**About this exercise**
Would you please return the lines of the material that contain the word "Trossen"?

**Input data**
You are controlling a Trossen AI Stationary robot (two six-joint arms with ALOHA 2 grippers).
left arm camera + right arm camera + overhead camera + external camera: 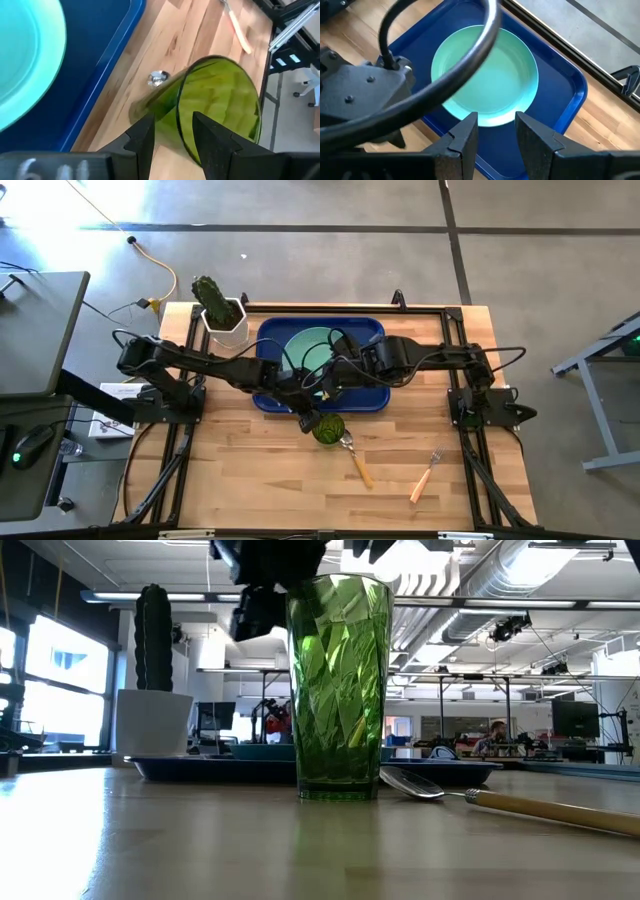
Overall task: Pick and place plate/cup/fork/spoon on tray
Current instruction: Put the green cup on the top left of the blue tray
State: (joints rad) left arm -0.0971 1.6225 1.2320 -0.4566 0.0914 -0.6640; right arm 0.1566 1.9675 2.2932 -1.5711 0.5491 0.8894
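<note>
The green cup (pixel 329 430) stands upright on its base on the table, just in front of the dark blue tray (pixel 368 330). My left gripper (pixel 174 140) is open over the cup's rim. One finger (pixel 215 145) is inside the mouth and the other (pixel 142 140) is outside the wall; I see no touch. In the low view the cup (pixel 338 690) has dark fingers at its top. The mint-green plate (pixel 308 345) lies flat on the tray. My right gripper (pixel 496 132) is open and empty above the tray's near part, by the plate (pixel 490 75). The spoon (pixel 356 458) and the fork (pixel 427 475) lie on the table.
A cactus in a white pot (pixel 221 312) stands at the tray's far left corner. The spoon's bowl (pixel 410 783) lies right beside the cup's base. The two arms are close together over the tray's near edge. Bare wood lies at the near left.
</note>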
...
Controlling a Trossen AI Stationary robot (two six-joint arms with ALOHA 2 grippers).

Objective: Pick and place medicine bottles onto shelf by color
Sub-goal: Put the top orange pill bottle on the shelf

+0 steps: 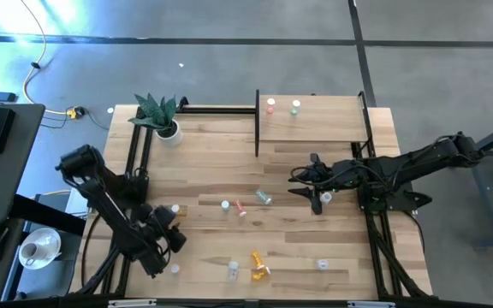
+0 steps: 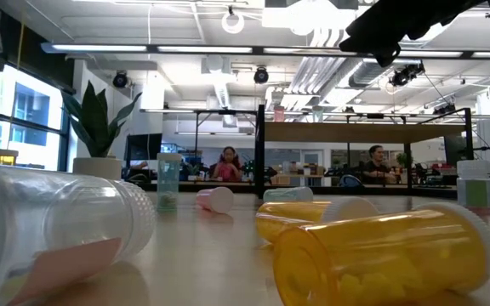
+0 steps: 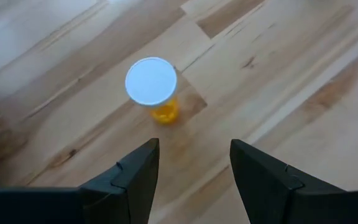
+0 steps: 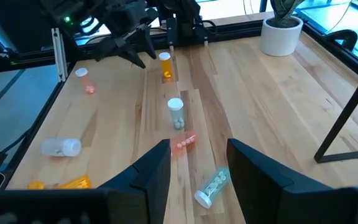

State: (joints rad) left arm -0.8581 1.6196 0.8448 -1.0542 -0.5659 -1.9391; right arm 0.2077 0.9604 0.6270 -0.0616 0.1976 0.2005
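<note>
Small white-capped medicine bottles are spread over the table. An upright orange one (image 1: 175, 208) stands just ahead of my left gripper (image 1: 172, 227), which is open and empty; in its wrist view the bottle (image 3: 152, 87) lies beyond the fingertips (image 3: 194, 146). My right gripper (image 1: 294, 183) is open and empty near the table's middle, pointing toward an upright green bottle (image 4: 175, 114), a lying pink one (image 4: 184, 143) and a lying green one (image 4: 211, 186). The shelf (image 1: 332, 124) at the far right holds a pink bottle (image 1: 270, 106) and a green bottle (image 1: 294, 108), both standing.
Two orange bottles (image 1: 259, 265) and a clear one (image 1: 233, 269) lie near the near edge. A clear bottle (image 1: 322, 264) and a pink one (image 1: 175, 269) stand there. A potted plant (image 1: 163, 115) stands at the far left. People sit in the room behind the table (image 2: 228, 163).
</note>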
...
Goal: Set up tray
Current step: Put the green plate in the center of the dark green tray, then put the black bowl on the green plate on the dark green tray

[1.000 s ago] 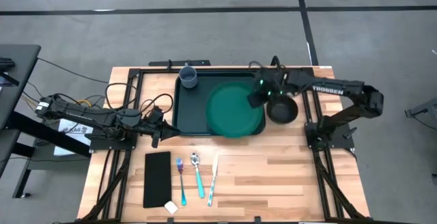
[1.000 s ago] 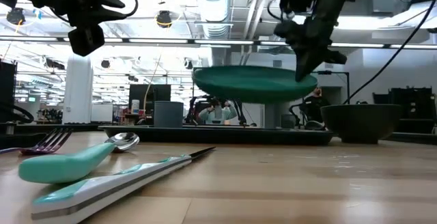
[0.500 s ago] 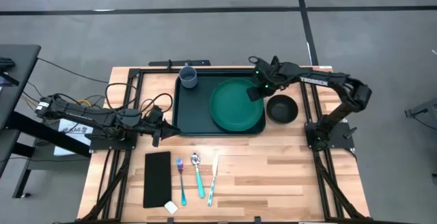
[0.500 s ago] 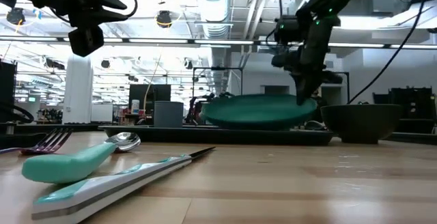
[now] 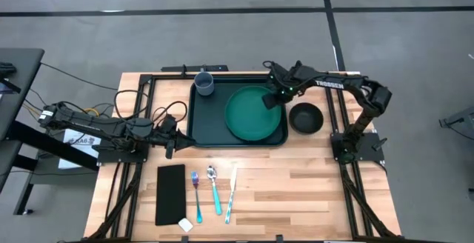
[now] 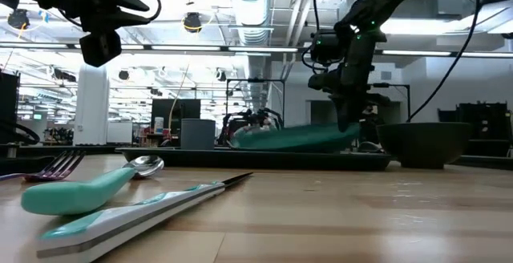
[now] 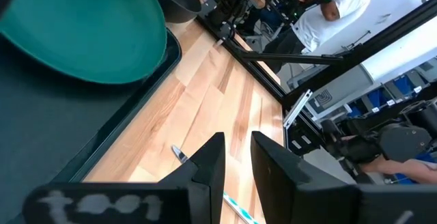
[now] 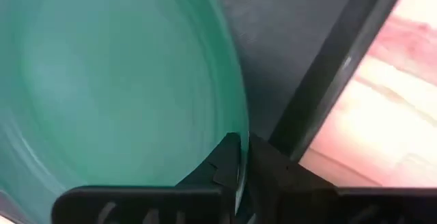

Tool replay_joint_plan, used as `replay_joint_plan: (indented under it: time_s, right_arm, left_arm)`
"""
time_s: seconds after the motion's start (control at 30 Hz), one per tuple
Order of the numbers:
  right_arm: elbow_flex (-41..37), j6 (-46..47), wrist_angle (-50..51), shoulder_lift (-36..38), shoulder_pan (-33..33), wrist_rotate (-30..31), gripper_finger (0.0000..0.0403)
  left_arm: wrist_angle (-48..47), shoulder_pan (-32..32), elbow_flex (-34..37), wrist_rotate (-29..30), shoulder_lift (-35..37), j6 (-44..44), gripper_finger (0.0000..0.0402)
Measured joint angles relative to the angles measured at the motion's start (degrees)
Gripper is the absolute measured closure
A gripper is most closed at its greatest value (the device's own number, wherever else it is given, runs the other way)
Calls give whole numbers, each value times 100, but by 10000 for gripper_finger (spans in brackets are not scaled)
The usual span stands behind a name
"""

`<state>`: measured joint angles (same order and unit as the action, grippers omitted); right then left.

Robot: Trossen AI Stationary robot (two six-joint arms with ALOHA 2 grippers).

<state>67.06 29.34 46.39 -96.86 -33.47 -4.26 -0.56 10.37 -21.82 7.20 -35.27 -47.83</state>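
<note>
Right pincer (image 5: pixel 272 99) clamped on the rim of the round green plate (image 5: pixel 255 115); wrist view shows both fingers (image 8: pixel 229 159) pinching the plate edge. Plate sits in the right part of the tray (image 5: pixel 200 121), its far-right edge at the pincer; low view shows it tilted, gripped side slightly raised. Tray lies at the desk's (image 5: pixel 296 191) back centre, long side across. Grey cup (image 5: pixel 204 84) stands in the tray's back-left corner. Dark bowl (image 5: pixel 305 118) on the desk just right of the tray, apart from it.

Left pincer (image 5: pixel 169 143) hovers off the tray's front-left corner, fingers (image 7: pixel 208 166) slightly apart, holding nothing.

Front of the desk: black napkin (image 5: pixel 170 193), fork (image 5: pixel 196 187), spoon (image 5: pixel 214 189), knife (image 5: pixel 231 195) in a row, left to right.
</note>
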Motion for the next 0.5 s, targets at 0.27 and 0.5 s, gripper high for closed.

**Answer box**
You are controlling a Trossen AI Stationary robot (two six-joint arms with ALOHA 2 grippers).
Controlling a Trossen AI Stationary robot (two six-joint arms with ALOHA 2 grippers).
Robot: Trossen AI Stationary robot (two six-joint arms with ALOHA 2 grippers).

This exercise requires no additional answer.